__WHAT YOU WILL DO__
Pull every line that holds the word "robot" from the entries.

*** Block opens ***

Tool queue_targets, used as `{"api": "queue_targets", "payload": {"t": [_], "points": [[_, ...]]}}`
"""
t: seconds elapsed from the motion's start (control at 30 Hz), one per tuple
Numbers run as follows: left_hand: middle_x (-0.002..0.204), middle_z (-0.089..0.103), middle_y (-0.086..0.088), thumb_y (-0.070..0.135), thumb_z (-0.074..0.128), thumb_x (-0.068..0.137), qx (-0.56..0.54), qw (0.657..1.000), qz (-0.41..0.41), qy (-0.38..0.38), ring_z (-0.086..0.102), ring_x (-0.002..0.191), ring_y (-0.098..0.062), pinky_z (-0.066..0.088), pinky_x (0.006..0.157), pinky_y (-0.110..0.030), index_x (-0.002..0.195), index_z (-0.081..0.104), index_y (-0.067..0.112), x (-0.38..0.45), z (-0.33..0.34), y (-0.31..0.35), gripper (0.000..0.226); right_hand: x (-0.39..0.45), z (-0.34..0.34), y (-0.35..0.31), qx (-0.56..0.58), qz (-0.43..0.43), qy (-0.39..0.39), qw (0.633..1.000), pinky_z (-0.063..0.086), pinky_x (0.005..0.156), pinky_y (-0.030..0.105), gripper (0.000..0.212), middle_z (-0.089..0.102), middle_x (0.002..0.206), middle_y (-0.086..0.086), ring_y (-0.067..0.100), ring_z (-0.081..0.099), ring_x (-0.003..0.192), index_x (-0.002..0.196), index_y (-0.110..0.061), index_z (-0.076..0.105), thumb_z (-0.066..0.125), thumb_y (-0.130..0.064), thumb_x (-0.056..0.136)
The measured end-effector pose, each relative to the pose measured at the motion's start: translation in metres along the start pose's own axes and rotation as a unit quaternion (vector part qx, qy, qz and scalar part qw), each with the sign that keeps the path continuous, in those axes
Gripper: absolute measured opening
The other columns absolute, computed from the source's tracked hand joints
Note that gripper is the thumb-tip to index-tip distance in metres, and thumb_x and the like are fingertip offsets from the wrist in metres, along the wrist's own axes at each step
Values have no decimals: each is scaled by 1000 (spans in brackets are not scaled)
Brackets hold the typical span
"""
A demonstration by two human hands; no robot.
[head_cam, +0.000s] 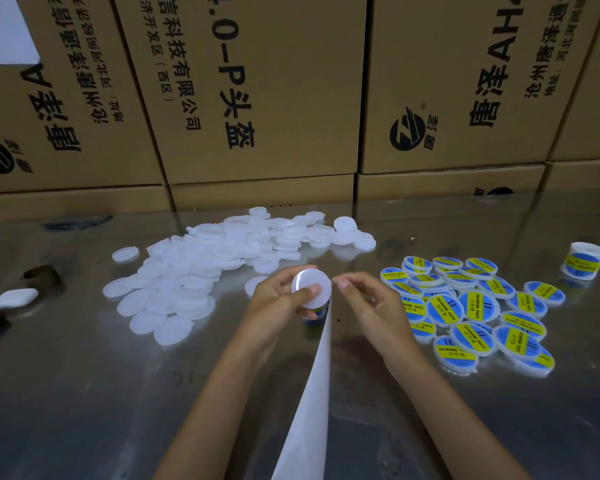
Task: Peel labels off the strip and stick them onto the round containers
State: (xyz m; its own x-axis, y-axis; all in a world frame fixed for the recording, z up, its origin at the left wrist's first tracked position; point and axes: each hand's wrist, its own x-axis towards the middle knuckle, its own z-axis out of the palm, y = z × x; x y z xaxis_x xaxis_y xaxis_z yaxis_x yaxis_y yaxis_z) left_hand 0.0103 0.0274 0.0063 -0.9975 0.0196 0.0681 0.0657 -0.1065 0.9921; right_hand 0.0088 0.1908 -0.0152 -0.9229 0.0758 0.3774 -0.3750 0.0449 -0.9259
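One blank white container (311,287) gripped in left hand (280,299); right hand (364,299), just beside it, pinches top of backing strip (312,393), which trails toward the person.

Two hands, left (280,295) and right (368,306), one label strip (312,393), one label roll (584,260). Plain white containers (187,271) by the dozens, too heaped to count; labelled containers (471,306) roughly two dozen.

On the worktop (84,393), a heap of bare lids (201,268) lies left of centre and labelled lids (471,306) lie right, the label roll (584,260) beyond them. Both hands (281,294) (368,299) are between the heaps, the strip (312,393) hanging from them. Boxes (257,91) stand behind.
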Motion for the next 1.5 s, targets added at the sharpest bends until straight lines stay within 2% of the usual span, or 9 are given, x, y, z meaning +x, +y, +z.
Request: {"api": "queue_targets", "payload": {"t": [0.13, 0.27, 0.57, 0.77, 0.9, 1.03, 1.2, 1.37, 1.5], "points": [[107, 69, -11, 2, 70, 88, 12, 996, -40, 76, 69, 78, -22, 58, 57, -27, 99, 73, 18, 1, -7, 2, 19, 6, 1, 16, -3, 85, -40, 996, 41, 83, 2, 38, 62, 131, -8, 3, 55, 119, 135, -21, 55, 45, -5, 102], [103, 67, -9, 2, 70, 88, 50, 992, -75, 90, 67, 79, -20, 60, 58, -28, 97, 71, 18, 2, -9, -1, 18, 14, 11, 27, 14, 154, -73, 985, 39, 90, 7, 47, 59, 131, -10, 6, 51, 124, 147, -26, 41, 38, -7, 104], [108, 70, -14, -3, 65, 90, 21, 988, -49, 145, 66, 110, -36, 53, 99, -50, 101, 69, 13, 4, -7, -11, 20, 12, 17, 29, -82, 74, -48, 993, 44, 75, 5, 41, 59, 102, 9, 5, 56, 81, 128, -5, 57, 54, 11, 90], [110, 66, -13, -2, 59, 94, 9, 987, -39, 156, 67, 103, -32, 55, 96, -50, 101, 64, 17, 3, 3, -17, 20, 7, 22, 31, -90, 48, -34, 994, 45, 75, 7, 44, 57, 113, 8, -6, 55, 82, 112, -18, 58, 74, 6, 79], [110, 61, -15, -5, 45, 98, -40, 986, -61, 152, 71, 85, -27, 60, 59, -32, 116, 55, 7, 1, 8, -19, 24, 6, 20, 34, -95, 41, -17, 995, 47, 77, 11, 45, 60, 114, 9, -2, 58, 84, 110, -20, 56, 75, 4, 77], [124, 58, -22, 1, 43, 103, -51, 985, -78, 146, 66, 110, -41, 59, 79, -44, 128, 49, 8, -1, 12, -17, 26, 7, 21, 37, -93, 61, 2, 994, 46, 67, 9, 49, 60, 92, 2, 1, 56, 71, 102, -28, 50, 80, -2, 74], [108, 63, -11, 9, 46, 104, -5, 987, -54, 154, 63, 90, -26, 54, 83, -38, 113, 54, 21, -2, 13, -16, 17, 8, 22, 41, -106, 78, 12, 991, 41, 59, 9, 43, 53, 73, -4, -4, 50, 56, 91, -30, 50, 85, -14, 73], [118, 63, -19, 14, 47, 103, 25, 985, -79, 151, 65, 106, -38, 53, 94, -50, 127, 53, 17, -3, 14, -15, 25, 8, 20, 41, -121, 83, 30, 989, 46, 68, 22, 38, 55, 76, -6, 1, 49, 62, 83, -26, 54, 88, -18, 68], [116, 63, -19, 14, 47, 102, 17, 987, -66, 144, 63, 93, -30, 54, 91, -48, 117, 55, 22, -2, 13, -15, 18, 5, 19, 40, -108, 64, 23, 992, 45, 65, 13, 38, 56, 75, -9, -3, 50, 62, 82, -24, 53, 86, -12, 69]]}}
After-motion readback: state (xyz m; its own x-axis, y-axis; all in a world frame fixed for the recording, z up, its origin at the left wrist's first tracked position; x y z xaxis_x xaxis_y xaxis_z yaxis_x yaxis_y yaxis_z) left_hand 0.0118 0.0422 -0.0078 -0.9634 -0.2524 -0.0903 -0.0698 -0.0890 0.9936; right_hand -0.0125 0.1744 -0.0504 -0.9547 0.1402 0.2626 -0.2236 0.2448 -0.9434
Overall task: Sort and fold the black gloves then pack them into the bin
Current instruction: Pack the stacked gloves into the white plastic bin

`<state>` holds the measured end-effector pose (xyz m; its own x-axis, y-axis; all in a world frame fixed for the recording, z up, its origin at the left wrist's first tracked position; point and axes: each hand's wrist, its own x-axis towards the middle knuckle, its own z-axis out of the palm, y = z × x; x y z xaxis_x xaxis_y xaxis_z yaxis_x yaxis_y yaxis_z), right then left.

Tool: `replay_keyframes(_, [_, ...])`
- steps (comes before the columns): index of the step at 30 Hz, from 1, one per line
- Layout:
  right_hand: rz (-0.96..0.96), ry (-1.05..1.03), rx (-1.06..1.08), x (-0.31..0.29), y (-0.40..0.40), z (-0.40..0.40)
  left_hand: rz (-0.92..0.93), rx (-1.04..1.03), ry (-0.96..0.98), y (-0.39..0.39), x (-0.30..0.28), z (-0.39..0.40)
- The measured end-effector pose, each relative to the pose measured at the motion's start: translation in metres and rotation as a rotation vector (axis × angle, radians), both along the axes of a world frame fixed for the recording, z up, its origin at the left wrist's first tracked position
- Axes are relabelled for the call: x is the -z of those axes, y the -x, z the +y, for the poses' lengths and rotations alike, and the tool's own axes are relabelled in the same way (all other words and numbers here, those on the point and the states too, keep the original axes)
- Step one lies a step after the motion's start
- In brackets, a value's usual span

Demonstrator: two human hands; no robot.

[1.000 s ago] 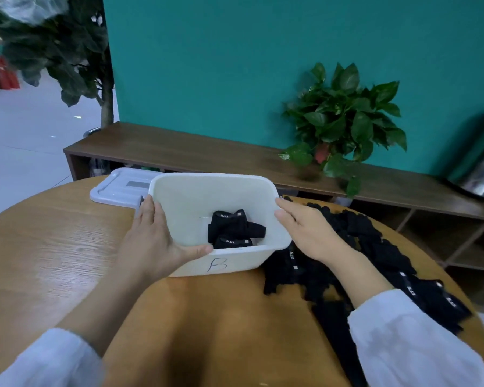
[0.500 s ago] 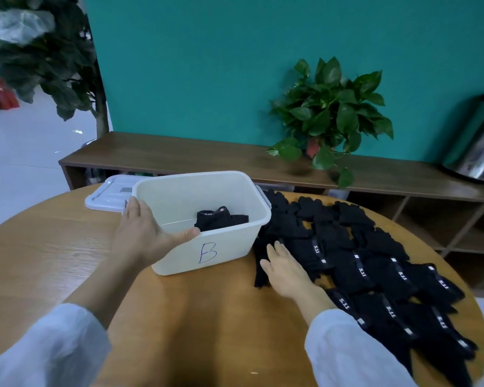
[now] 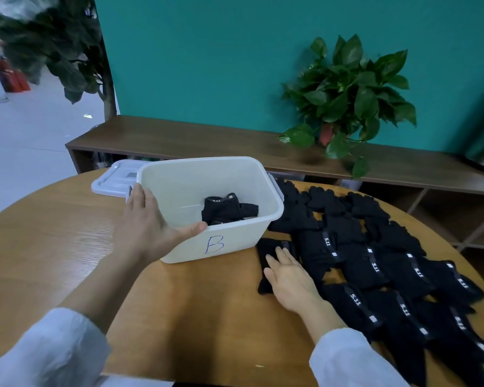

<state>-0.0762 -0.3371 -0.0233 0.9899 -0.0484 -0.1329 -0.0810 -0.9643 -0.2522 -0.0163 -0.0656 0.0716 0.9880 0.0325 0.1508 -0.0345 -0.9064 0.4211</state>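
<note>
Resting flat, fingers straight and together, the right hand (image 3: 288, 277) presses a black glove (image 3: 271, 252) at the near edge of the glove pile (image 3: 389, 263) along the surface's (image 3: 67, 247) right edge. Farther back, the left hand (image 3: 148, 227) grips the bin's (image 3: 235, 241) near-left corner, thumb over the rim; folded gloves (image 3: 227, 209) lie inside.

- Bin (image 3: 236, 236): handwritten blue "B" on near wall.
- Loose black gloves (image 3: 375, 263) on table: white "5.11" on cuff bands, readable on several; others too blurred.
- Folded gloves in the bin (image 3: 227, 209): small white "5.11" on cuff.
- Lid (image 3: 115, 181) label: unreadable.
</note>
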Motion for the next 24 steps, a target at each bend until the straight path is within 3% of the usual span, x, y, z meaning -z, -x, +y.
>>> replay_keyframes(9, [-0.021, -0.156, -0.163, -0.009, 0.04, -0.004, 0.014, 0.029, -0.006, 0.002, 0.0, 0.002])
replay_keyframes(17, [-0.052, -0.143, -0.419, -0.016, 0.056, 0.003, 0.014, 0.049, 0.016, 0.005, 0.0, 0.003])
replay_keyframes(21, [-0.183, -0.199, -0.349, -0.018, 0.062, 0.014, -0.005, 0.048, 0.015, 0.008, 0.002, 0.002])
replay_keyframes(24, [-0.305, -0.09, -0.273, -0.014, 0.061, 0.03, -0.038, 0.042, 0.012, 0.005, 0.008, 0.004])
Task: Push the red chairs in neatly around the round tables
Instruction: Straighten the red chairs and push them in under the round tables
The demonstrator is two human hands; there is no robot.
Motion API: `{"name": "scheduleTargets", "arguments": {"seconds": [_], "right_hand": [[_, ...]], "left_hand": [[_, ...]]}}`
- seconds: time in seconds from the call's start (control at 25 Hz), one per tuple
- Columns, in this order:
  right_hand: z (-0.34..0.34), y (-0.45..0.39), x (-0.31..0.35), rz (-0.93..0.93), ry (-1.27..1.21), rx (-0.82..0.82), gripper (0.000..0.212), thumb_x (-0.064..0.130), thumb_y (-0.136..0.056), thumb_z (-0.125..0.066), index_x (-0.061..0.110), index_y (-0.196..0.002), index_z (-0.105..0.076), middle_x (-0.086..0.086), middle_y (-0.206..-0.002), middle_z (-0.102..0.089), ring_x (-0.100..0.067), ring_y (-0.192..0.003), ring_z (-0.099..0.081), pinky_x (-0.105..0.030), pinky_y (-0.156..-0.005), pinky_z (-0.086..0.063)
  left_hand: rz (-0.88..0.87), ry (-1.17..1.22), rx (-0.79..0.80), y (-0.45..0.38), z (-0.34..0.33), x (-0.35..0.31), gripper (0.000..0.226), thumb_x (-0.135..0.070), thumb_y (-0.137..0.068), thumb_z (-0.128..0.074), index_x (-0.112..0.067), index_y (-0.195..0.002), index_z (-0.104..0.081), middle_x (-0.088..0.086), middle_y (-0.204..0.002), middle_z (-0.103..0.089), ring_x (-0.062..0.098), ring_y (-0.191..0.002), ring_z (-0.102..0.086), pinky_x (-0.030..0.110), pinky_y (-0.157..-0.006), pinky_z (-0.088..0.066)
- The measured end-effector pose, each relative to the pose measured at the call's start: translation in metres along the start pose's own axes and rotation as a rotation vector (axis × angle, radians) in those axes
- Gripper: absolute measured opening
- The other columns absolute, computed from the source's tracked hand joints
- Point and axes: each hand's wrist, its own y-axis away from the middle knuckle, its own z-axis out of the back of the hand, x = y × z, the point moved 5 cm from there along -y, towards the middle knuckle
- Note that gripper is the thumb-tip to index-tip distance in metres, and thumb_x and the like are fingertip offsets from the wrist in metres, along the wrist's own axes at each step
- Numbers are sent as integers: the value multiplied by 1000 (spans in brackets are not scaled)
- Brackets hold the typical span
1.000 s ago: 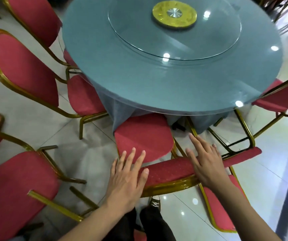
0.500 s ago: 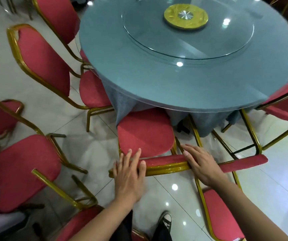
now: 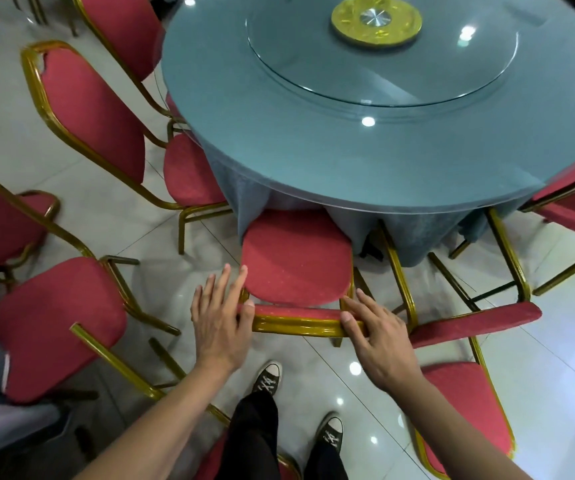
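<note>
Red chair (image 3: 296,258) sat centre frame, seat tucked partly under round bench (image 3: 314,150) | left hand (image 3: 218,318) lay flat, fingers straight, thumb on left end of backrest top | right hand (image 3: 376,336) pressed right end, fingers extended, released | second chair (image 3: 473,320) just beside, right

Banquet hall: lazy-Susan round table (image 3: 365,161), red chairs (image 3: 296,258).
</note>
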Motion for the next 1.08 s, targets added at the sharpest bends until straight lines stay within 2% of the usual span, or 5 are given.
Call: {"name": "scheduleTargets", "arguments": {"seconds": [0.12,0.28,0.48,1.08], "right_hand": [[-16,0,19,-31,-17,-25,83,83,-89,-7,43,-157,-31,13,-166,-25,-10,-152,-22,-40,-122,-17],[-34,-20,49,-48,-54,-50,72,77,-95,-11,47,-160,-11,11,-169,-15,-9,-155,-10,-42,-126,-9],[-56,-51,87,-85,-136,-101,75,81,-92,-7,50,-159,4,11,-170,-3,-9,-156,1,-43,-126,9],[-71,-112,141,-190,-150,-194,83,84,-88,-1,44,-161,4,9,-170,-5,-11,-156,-1,-42,-126,8]], "left_hand": [[-66,4,31,-28,9,19,62,-48,-98,-15,-36,-157,-27,-2,-166,-24,16,-155,-10,42,-126,0],[-119,-7,72,-75,23,43,63,-45,-96,-17,-37,-158,-24,-2,-166,-24,15,-155,-10,47,-125,-3],[-164,-37,142,-133,42,66,68,-49,-93,-13,-34,-158,-24,0,-167,-20,19,-155,-9,49,-125,-4],[-269,-26,246,-233,57,95,67,-43,-93,-21,-34,-159,-21,0,-167,-20,18,-155,-11,49,-125,-7]]}}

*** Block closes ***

__SOLUTION TO THIS PROBLEM__
A demonstration by two human hands; no robot.
Demonstrator: two human hands; no robot.
The demonstrator is two human hands; there is no robot.

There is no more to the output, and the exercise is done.